What is needed ▸ Type the data below again exactly. Omit all pictures.

The data ▸

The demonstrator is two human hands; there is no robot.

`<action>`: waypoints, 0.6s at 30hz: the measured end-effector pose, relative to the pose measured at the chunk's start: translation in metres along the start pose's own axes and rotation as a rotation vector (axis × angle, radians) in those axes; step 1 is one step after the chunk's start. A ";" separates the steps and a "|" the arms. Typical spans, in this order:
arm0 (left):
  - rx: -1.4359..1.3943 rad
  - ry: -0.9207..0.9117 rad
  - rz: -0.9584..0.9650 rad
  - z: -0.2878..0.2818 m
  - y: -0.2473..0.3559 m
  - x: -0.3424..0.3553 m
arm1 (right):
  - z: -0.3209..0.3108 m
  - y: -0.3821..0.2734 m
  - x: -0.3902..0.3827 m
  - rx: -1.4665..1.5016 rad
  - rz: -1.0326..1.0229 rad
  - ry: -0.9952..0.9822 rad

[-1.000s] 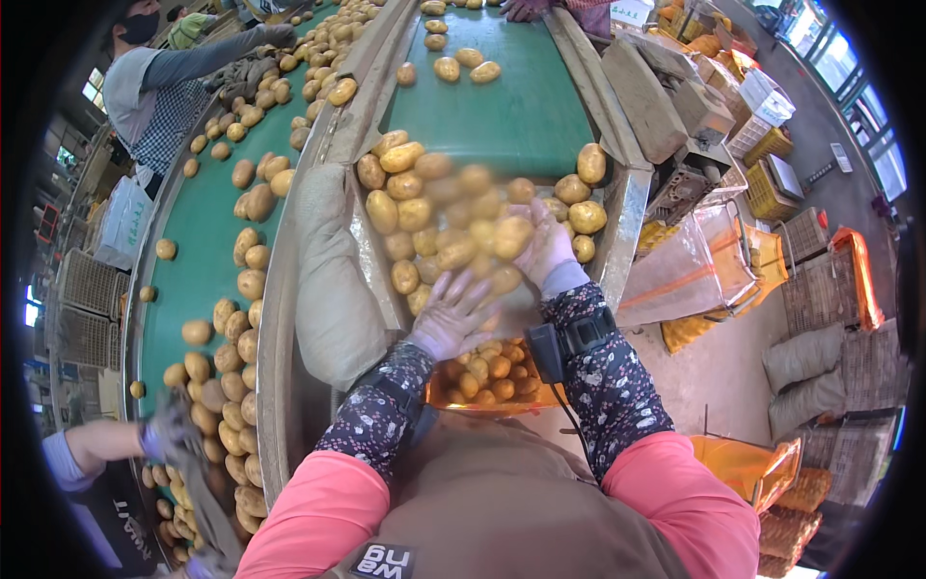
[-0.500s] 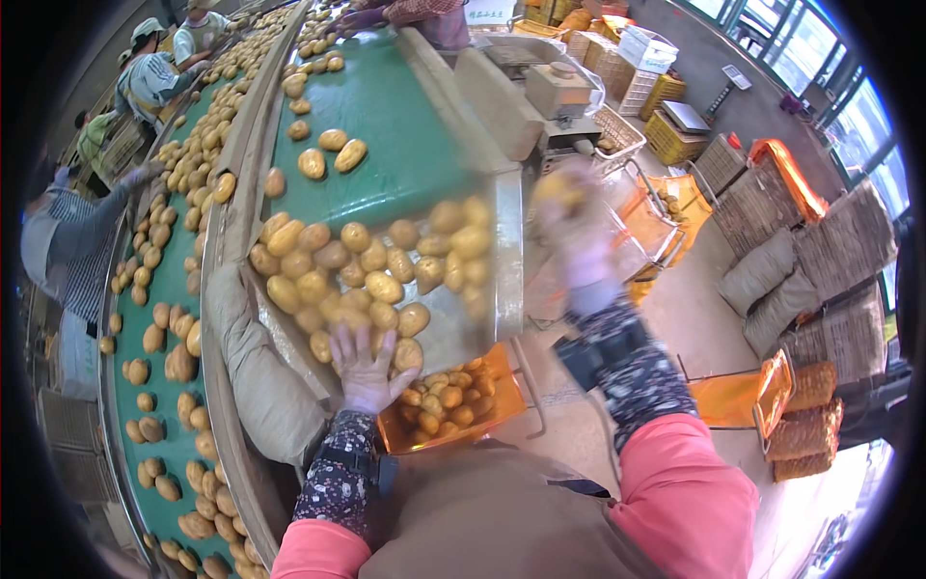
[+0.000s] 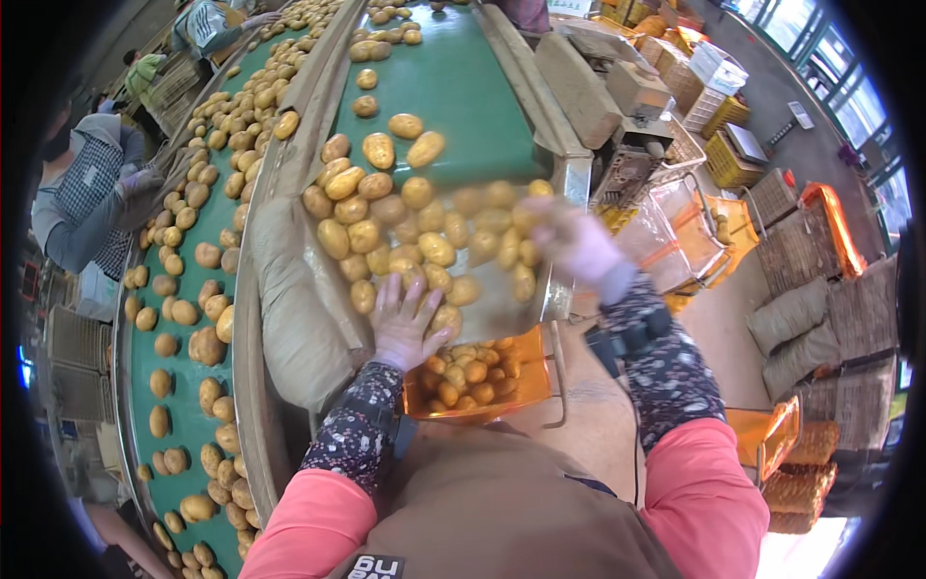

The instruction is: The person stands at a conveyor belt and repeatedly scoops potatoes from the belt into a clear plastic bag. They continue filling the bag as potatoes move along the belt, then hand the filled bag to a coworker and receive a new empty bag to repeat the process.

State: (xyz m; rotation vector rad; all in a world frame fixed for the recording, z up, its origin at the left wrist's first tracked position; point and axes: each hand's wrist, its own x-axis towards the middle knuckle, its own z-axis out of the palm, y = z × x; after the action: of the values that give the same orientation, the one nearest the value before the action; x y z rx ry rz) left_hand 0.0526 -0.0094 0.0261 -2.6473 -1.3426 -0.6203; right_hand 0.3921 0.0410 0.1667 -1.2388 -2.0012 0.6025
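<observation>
Right hand (image 3: 582, 246) found back at the right side of the metal tray (image 3: 506, 314), its fingertips blurred among the outermost potatoes (image 3: 437, 251). Half a second earlier it had been swung out beyond that side, with something yellowish smeared by motion at the fingers. Whether a potato was now grasped could not be told. Left hand (image 3: 407, 326) was again seen spread at the near edge of the heap, palm down, fingers splayed against potatoes, none clenched.

Potatoes were massed across the upper and left parts of the metal tray, below the end of the green belt (image 3: 453, 96); bare metal was exposed at the lower right. More were held in the orange bag (image 3: 531, 372) beneath. Judged from this return: the heap was again within reach of both hands, with much of it left to be handled.
</observation>
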 end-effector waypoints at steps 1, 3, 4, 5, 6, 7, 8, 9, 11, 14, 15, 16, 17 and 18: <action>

Answer to this problem ▸
The demonstrator is two human hands; there is no robot.

`<action>`: waypoints, 0.6s at 30hz: the measured end-effector pose, relative to the pose measured at the chunk's start: translation in metres along the start pose's own axes and rotation as a rotation vector (axis × angle, radians) in those axes; step 1 is one step after the chunk's start. A ";" separates the steps and a "|" the arms. Typical spans, in this order:
arm0 (left):
  - rx: -1.4359..1.3943 rad
  - ry: -0.9207..0.9117 rad
  - rz: -0.9584..0.9650 rad
  - z: -0.2878..0.2818 m
  - y: -0.2473..0.3559 m
  - x: -0.3424..0.3553 m
arm1 (right):
  - z: -0.3209..0.3108 m
  - y: -0.3821..0.2734 m
  - x: -0.3902..0.3827 m
  - rx: -1.4665..1.5016 rad
  - rz: -1.0326..1.0229 rad
  - ry: -0.9952..0.9822 rad

[-1.000s] 
[-0.500s] 
[+0.000s] 

The instruction is: The person stands at a conveyor belt and repeatedly scoops potatoes from the belt into a clear plastic bag. They continue filling the bag as potatoes move along the belt, then hand the filled bag to a coworker and receive a new empty bag to repeat the process.

State: (xyz m; rotation vector rad; all in a world frame fixed for the recording, z up, its origin at the left wrist's first tracked position; point and axes: each hand's wrist, its own x-axis towards the middle knuckle, its own z-axis out of the palm, y = z × x; after the action: of the values that give the same orientation, the one nearest the value before the action; x y z rx ry rz) left_hand 0.0526 -0.0094 0.0261 -2.6473 -1.3426 -0.6203; right_hand 0.3921 0.0410 0.1667 -1.2388 -2.0012 0.6025
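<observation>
Right hand (image 3: 582, 246) found back at the right side of the metal tray (image 3: 506, 314), its fingertips blurred among the outermost potatoes (image 3: 437, 251). Half a second earlier it had been swung out beyond that side, with something yellowish smeared by motion at the fingers. Whether a potato was now grasped could not be told. Left hand (image 3: 407, 326) was again seen spread at the near edge of the heap, palm down, fingers splayed against potatoes, none clenched.

Potatoes were massed across the upper and left parts of the metal tray, below the end of the green belt (image 3: 453, 96); bare metal was exposed at the lower right. More were held in the orange bag (image 3: 531, 372) beneath. Judged from this return: the heap was again within reach of both hands, with much of it left to be handled.
</observation>
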 end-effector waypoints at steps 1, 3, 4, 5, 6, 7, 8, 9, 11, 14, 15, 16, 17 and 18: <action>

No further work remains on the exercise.